# Rena XP3 review



## khoile (Jan 27, 2005)

Hi all,

I just received my Rena XP3 canister filter today and got some time to fiddle with it, just thought I share the experience.

First off, everyone will want to know about the noise. I have my XP3 in the cabinet and can hear it running very faintly. If I was to put my ear next to it, then the noise would be comparable to about 60% of a typical refrigerator when it is turn on. At first I was a little bit disappointed and immediately want to return it in exchange for the Eheim, because by reading the forum the Eheim suppose to make ZERO noise (hard to believe?, don’t' know). But it is definitely quieter than my 2 months old baby I have in the other room .

After I left it running for about three hours it seem to be much more quieter, It could be me getting use to the filter. I also have my web server running in the same room and by comparison, the server is much louder than the XP3 is.

Priming is very easy, fill the input tube with water while control bar in close position. Then open it and let gravity do the work, once the tank is filled, plug it in and done.

As far as maintenance, it is also very easy, I flip a control bar which shut down the flow (both way), then just take the canister to the kitchen and do the cleaning. The canister contains probably 3 gallons of aquarium water so it is useful to rinse your filter media with.

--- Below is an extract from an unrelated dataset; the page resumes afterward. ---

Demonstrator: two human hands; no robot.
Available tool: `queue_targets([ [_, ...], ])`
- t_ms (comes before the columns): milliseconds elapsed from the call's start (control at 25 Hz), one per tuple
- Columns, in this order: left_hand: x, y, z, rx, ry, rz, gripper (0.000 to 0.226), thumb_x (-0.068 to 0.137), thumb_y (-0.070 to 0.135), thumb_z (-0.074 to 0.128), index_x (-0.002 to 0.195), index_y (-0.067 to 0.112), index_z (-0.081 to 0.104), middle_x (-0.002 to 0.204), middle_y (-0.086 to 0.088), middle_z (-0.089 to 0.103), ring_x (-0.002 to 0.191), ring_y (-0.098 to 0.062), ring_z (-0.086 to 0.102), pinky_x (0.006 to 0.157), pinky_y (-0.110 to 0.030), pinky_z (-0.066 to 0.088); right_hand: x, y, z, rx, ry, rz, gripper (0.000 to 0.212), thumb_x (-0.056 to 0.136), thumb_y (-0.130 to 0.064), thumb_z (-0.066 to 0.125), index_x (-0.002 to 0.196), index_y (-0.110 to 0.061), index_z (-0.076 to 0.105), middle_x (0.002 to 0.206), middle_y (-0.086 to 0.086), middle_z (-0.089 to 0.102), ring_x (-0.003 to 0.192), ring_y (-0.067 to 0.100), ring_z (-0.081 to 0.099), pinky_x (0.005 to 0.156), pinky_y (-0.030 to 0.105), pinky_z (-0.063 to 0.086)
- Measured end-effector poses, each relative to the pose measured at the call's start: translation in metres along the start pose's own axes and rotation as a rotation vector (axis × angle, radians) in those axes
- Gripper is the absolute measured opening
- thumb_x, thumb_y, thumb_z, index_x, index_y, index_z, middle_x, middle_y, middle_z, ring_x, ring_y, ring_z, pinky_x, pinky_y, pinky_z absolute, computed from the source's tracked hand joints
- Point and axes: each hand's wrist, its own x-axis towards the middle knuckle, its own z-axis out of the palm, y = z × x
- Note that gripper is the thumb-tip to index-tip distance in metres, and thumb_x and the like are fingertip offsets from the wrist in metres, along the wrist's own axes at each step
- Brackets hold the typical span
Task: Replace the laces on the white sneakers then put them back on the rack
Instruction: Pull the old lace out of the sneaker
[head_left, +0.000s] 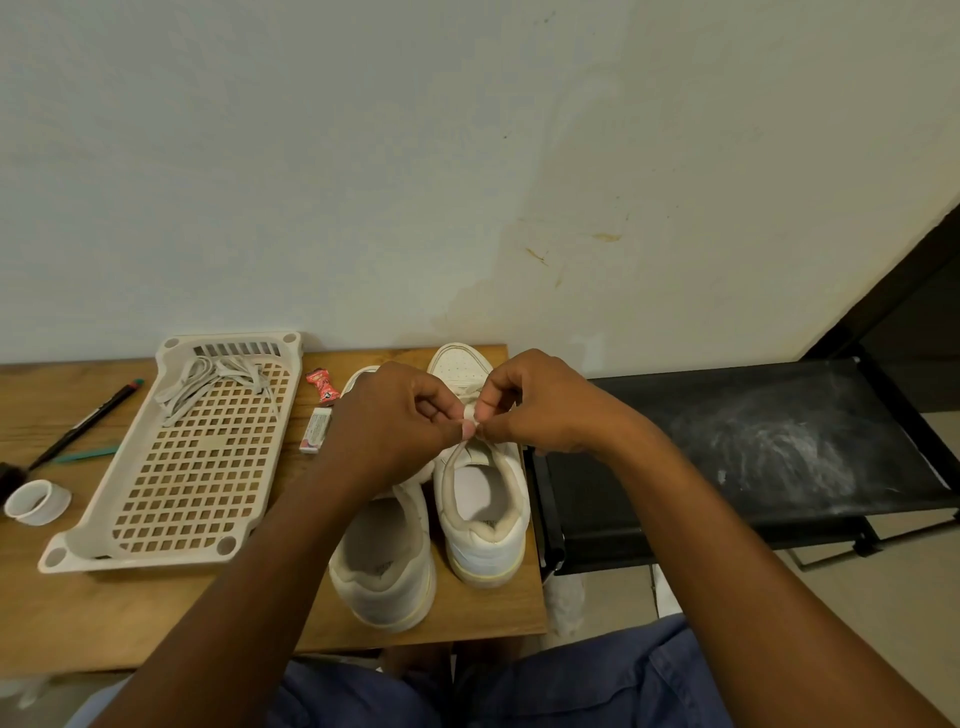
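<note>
Two white sneakers stand side by side on the wooden table, heels toward me: the left sneaker (387, 561) and the right sneaker (485, 514). My left hand (395, 421) and my right hand (540, 405) meet above the right sneaker's tongue. Both pinch a white lace (470, 412) between thumb and fingertips. A loose bundle of grey-white laces (208, 382) lies at the far end of a beige perforated plastic tray (171, 499).
A black shoe rack (769, 447) with a dusty top shelf stands right of the table (93, 613). A black pen (85, 423), a teal stick, a roll of white tape (37, 501), a red wrapper (322, 386) and a small white packet (316, 430) lie on the table.
</note>
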Motion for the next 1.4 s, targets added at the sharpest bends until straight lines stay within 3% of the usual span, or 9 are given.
queue_targets([
  [120,0.001,-0.001,0.0,0.006,-0.006,-0.007,0.01,0.079,0.031,0.087,0.082,0.025,0.081,0.069,0.01,0.074,0.069,-0.007,0.07,0.078,-0.042,0.062,0.001,0.002,0.0,-0.005,0.014,0.035,0.02,0.083,-0.032,0.083,0.087,-0.014,0.078,0.086,0.004,0.076,0.08,0.025,0.073,0.065,0.035,0.062],
  [280,0.0,-0.001,-0.003,0.064,-0.017,-0.052,0.008,0.08,0.033,0.083,0.075,0.029,0.078,0.065,0.016,0.073,0.068,-0.004,0.069,0.079,-0.043,0.062,0.002,0.004,-0.001,-0.026,0.055,0.133,0.019,0.085,-0.027,0.079,0.089,-0.009,0.077,0.085,0.009,0.078,0.078,0.027,0.077,0.065,0.039,0.066],
  [480,-0.003,-0.001,-0.005,0.152,0.058,-0.099,0.008,0.073,0.04,0.073,0.07,0.032,0.073,0.063,0.017,0.068,0.068,-0.004,0.064,0.078,-0.041,0.061,-0.004,0.001,-0.004,0.054,0.001,0.123,0.013,0.089,-0.02,0.075,0.099,-0.012,0.073,0.095,0.01,0.076,0.079,0.02,0.074,0.061,0.03,0.063],
  [680,-0.004,0.005,0.0,0.035,-0.022,-0.063,0.018,0.069,0.048,0.075,0.076,0.031,0.073,0.068,0.014,0.069,0.069,-0.009,0.066,0.076,-0.044,0.062,-0.004,-0.004,-0.001,0.067,-0.017,0.007,0.01,0.087,-0.017,0.078,0.094,-0.01,0.075,0.084,0.002,0.07,0.07,0.011,0.062,0.055,0.024,0.054],
  [880,-0.005,0.001,-0.003,0.097,0.173,-0.121,0.009,0.075,0.034,0.076,0.075,0.031,0.067,0.069,0.015,0.068,0.07,-0.005,0.065,0.078,-0.043,0.06,-0.003,-0.002,-0.002,0.112,-0.03,0.025,0.024,0.091,-0.018,0.074,0.096,0.006,0.069,0.076,0.003,0.063,0.06,0.009,0.054,0.049,0.022,0.046],
  [1040,-0.009,0.007,0.0,0.091,0.389,-0.007,0.013,0.073,0.02,0.075,0.076,0.03,0.066,0.07,0.015,0.066,0.069,-0.005,0.063,0.069,-0.033,0.055,-0.004,-0.005,0.001,0.154,-0.057,-0.008,0.028,0.091,-0.014,0.075,0.09,0.012,0.063,0.073,0.006,0.057,0.057,0.007,0.048,0.05,0.02,0.041],
  [1160,-0.011,0.01,0.003,0.085,0.436,0.035,0.02,0.075,0.015,0.073,0.085,0.032,0.067,0.075,0.016,0.066,0.072,-0.003,0.062,0.068,-0.028,0.051,-0.006,-0.009,-0.003,0.345,-0.003,-0.031,0.017,0.09,-0.01,0.075,0.086,0.003,0.066,0.074,0.008,0.057,0.058,0.006,0.048,0.048,0.016,0.038],
  [1280,-0.01,0.01,-0.001,0.059,0.476,0.027,0.018,0.079,0.02,0.071,0.092,0.031,0.07,0.078,0.016,0.068,0.074,-0.002,0.063,0.067,-0.025,0.049,-0.008,-0.011,-0.01,0.639,0.032,-0.036,0.014,0.091,-0.013,0.075,0.09,-0.002,0.066,0.077,0.007,0.063,0.06,0.011,0.048,0.047,0.023,0.029],
  [1400,-0.006,0.007,-0.009,-0.029,0.566,-0.035,0.016,0.079,0.019,0.07,0.09,0.031,0.072,0.076,0.017,0.068,0.071,0.0,0.063,0.064,-0.019,0.045,-0.008,-0.011,-0.018,0.972,0.118,-0.056,0.017,0.091,-0.01,0.072,0.082,-0.013,0.057,0.073,0.002,0.057,0.053,0.011,0.037,0.048,0.027,0.019],
])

The water flow is strong, although I didn't measure it. I only use the mechanical media for now until I get everything setup.

Construction seem pretty solid, I’m not sure how it compare to other filter as this is my first canister filter.

Overall, if my idea of a perfect filter with zero noise, good flow rate, good filter performance is 10/10, I give this 8/10. I told my self though, next time I will buy Ehiem just so I know what it feel to be running with zero noise, but since I'm on a budget right now, the Rena XP3 is just as good. Save your money for Eco Complete .

Another thing, the spray bar exhibit a whistling noise. I kinda expected this as other Rena XP user also have this problem. I think the solution is to drill the spray bar holes a bit larger. I'll do that, then let you guy know the result.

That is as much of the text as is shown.